Transforming Social Media Data into Value

22 February, 2023
Social Media (SM) sentiment measurement tools, such as our PUMP platform, are increasingly relied upon by traders, fund managers, and analysts in a variety of financial markets. This makes the factor of data quality in these tools of paramount importance. At the end of the day, a SM listening tool is only usable if it delivers high-quality data.

It’s also not a big secret that SM and the signals generated by SM contain massive amounts of noise and distortion. For an analytics tool to be of value, this noise needs to be purged from the data. In this article, we describe the main noise-reduction approaches PUMP uses to deliver you the best quality SM data. We are not going to get into the technicalities of the data purification techniques we use. They come from the domains of AI, NLP, and advanced data mining. Instead, this article provides a non-technical, user-friendly look into PUMP’s noise reduction approaches.
Identifying Bot Traffic
SM bots have become ubiquitous on many platforms, particularly on Twitter, which is among the leading SM sources for traders and financial analysts. Though Twitter is adamant that bots represent less than 5% of all accounts, there is a far larger proportion of bot-generated posts on the platform. It is estimated that bots may account for nearly 30% of all US-generated Twitter traffic.

Identifying traffic that is bot-generated vs human-generated is critical for noise reduction. PUMP uses a range of NLP-based techniques to dissect SM content into bot vs human-driven. Our system analyses the content produced by the originating account as well as the account’s network linking it to other SM accounts.
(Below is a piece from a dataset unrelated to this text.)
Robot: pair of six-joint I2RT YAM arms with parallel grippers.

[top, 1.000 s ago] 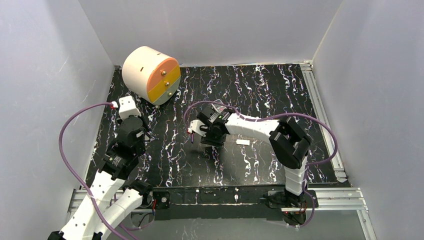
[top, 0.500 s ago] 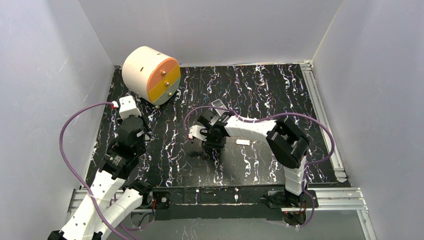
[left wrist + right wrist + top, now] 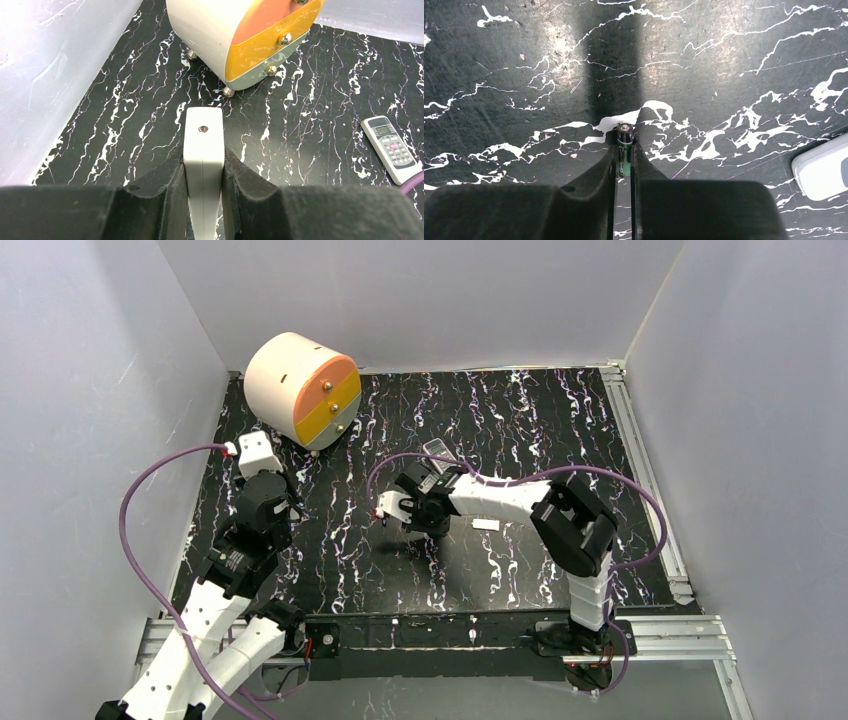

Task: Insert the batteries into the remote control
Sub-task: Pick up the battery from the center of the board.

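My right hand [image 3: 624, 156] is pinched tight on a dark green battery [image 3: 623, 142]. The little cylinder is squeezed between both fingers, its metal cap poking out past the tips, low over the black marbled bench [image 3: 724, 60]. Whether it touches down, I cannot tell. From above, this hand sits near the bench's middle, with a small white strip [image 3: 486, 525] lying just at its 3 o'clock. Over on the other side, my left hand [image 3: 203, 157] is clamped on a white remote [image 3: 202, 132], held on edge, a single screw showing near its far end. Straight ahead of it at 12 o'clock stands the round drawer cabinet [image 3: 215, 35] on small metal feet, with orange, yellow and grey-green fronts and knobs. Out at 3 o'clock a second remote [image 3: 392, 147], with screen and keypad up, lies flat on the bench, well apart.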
In many cases, bots have a distinctly different network linkage structure compared to a human account.
Classifying Signals Correctly into 3 Main Categories
When a particular asset, be it a crypto coin, stock, or a commodity, is mentioned on SM and picked up by PUMP, the critical thing is to correctly classify it into one of the three categories — bullish, bearish, or neutral. This is at the core of SM analytics, as signals that are misclassified will be of no use to traders.

PUMP uses several techniques from the family of deep learning algorithms to correctly classify content. The advanced sentiment classification models we use are continually trained on our internal datasets for precision improvements.
Classifying Accounts into Ordinary, Influencer, and Market Analyst Types
Another important data calibration step in PUMP is correctly classifying SM accounts into ordinary, influencer, and market analyst types. Influencers naturally drive a lot of sentiment online. Therefore, it is important to identify these sources and account for their effect on the overall sentiment.

Identification of market analyst accounts is also critical. These users often have more informed and robust sentiment. A tweet predicting a strong correction for Bitcoin sent out by a wannabe technical analyst (an ordinary user) is clearly not the same in terms of sentiment quality as a similar prediction from an established market analyst.

Again, under the hood, PUMP uses a number of NLP-based content analysis models to correctly identify the influencer and analyst sources.
Classifying Sources into Trusted vs Not Trusted
A quality SM sentiment tool shouldn’t be only about sentiment charts and quantitative data. Industry news form an important part of an asset’s fundamental analysis. Thus, we pay particular attention to delivering the most relevant and useful news to PUMP users.

A key part of noise reduction procedures within PUMP is classifying news into trusted and… well, not so trusted sources. In the massive ocean of daily news content, getting lost in news from less than trustable sources is easy. Let’s also be honest — Google isn’t always great at prioritising the most trustable news sources.

Many news websites and blogs that are based on hype and keyword acrobatics rise to the top of Google rankings when you search for a specific term. This issue is particularly prevalent in the cryptocurrency sphere, though, to a lesser degree, it also happens with regard to stocks, commodities, and forex.

PUMP’s AI-based models are used to estimate if the news originates from a trustable publication. You may then filter your news feed for each asset by selecting the trusted sources only. This lets you obtain the best quality of insight. You also save time by not having to subjectively evaluate if a particular news piece is worth your trust.
The noise reduction procedures described above aren’t the only methods we use. However, these are the fundamental procedures that form the basis of PUMP’s working mechanism. Under the hood, a large number of methods related to AI, NLP, and complex classificatory data mining are continually used.

In this article, we tried to steer clear of diving into all that techy stuff, though we promise to dedicate a future article to entertaining the curiosity of the technical folk as well. The procedures above are critical to a key task that PUMP is involved in — reducing the massive noise present in today’s SM data.